Is it possible the practice of retirement for hard-working employees could be disappearing from America’s social landscape? The concept of retirement has been the ability to relax and enter a phase of life where you pick and choose your activities, vacation with your spouse, volunteer at a local non-profit agency, go fishing, play golf and talk about old times without much worry of your financial future.
Poof! Your future retirement may have left the building.
Attention Workers, Your Retirement Has Been Cancelled
The freedom to choose your post-career activities is supposed to be your reward for contributing your skills to the world of work. Will your retirement, however, be cancelled like an airline flight without fuel? Similar to being grounded, this “stranded in the terminal” feeling might be where the American workforce is headed after many years of dedicated service as they try to enter their retirement years.
How Did We Get Here?
How can a dedicated employee spend twenty-five years working for various employers and have relatively nothing to show for it at the end of their career? This is a very important question with answers that are disheartening, especially if you believe in the American Dream like me.
In our day we are seeing well-respected business people who devoted themselves to companies over the past quarter Century finding themselves in a quandary. Consider this realistic career scenario:
After graduating from business school and working for five years, Susan, a dedicated corporate public relations professional, finds herself unemployed due to corporate financial cutbacks. After several months of looking for a job, taking advantage of unemployment and hesitantly tapping into her retirement savings, she survives long enough to land another position.
Eight years later the same scenario happens to her due to no fault of her own. A recession caused American employers to reduce headcount and severely restrict investments and spending. This job loss required Susan to tap her emergency fund and retirement savings, again.
Fast forward several years as Susan approaches the age of sixty. She finds herself with a job, renting a home, and very little in retirement savings due to a career filled with layoffs, cutbacks, right-sizing and down-sizing, along with inadequate retirement investment returns. The viscous cycle of on-and-off employment has eroded her confidence in the American Dream.
Is Corporate America’s Leaders Stranding their People?
In a recent Great Place to Work® Institute blog article by Lisa Ratner, director of business development team and blogger for the Great Place to Work® Institute (link here), she finds herself musing about the current state of corporate America and how little its leaders have taken responsibility for their dedicated workforce:
“It has been difficult for me to listen to the news these past few years, and to watch as more and more people lose their jobs, their homes, and their retirement funds. I have especially been disheartened by corporate America and the lack of responsibility taken when it came to the very people who garnered the company’s success in the first place–the employees. I feel as though I have watched the American dream begin to dissolve right in front of me. I am also not alone; it seems that more and more people are finding their voice and exclaiming that they, too, feel some aspects of corporate America are unjust and require great improvement.”

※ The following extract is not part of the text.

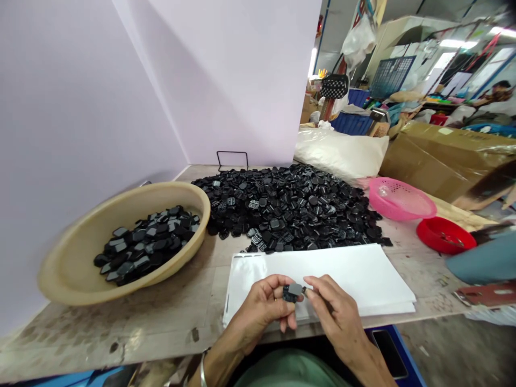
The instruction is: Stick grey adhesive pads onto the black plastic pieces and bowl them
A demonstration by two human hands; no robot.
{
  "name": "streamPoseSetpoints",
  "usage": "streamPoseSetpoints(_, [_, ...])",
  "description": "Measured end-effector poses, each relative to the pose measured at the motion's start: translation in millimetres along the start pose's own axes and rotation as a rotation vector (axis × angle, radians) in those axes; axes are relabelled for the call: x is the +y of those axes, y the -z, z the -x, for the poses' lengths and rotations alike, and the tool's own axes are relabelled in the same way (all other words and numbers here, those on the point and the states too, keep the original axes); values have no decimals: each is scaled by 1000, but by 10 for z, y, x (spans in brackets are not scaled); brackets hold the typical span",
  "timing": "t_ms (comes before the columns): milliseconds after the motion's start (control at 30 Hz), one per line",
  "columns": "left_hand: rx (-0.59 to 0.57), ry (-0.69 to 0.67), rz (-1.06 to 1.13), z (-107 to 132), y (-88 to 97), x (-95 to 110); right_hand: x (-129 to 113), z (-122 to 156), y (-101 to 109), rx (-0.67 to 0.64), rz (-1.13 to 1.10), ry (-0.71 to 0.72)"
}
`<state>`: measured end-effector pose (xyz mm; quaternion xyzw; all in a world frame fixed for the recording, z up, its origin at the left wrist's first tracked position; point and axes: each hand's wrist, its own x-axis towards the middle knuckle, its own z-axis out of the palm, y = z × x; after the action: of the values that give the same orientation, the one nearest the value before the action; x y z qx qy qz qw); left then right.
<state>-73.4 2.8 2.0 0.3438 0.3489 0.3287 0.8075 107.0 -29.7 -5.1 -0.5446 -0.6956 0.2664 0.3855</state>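
My left hand [264, 306] pinches a small black plastic piece [292, 292] with a grey face, held just above the near edge of the table. My right hand [334, 309] meets it from the right, fingertips closed on the same piece or on something tiny at its edge; I cannot tell which. Both hands hover over a stack of white sheets [363, 274]. Behind the sheets lies a big heap of the same black pieces [290, 207]. A tan basin [72, 263] at the left holds several more of them [145, 247].
A pink basket [399, 199] and a red bowl [443, 235] stand at the right. White panels wall the left and back. A black wire stand [233, 160], a white sack [342, 153] and a cardboard box [447, 156] lie behind. Another person's sleeve [484, 260] shows at the right.
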Motion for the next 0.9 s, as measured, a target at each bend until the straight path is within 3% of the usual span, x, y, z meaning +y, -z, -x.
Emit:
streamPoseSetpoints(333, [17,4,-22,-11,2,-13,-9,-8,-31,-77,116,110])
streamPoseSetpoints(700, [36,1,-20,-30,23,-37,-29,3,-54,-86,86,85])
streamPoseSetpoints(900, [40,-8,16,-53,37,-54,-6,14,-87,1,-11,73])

Coming Soon: A Tent City Near You
Due to the lack of financial stability, cities like Sacramento, California, according to The Sacramento Bee’s Ryan Lillis, are seeing tent cities (link here) pop-up as a means to cope with a high cost of living and sporadic employment opportunities.
A New Corporate Social Contract
We need a renewed corporate social contract. In exchange for the loss in loyalty to employees from Corporate America and extinction of lifetime employment, employers need to become more accountable for their actions against their people. The legal, but unethical, abuse by corporations of employment at-will is detrimental to the fabric of our society's current and future landscape. The future financial condition of American workers and their retirement hopes could be quite bleak if corporate leaders do not become more accountable.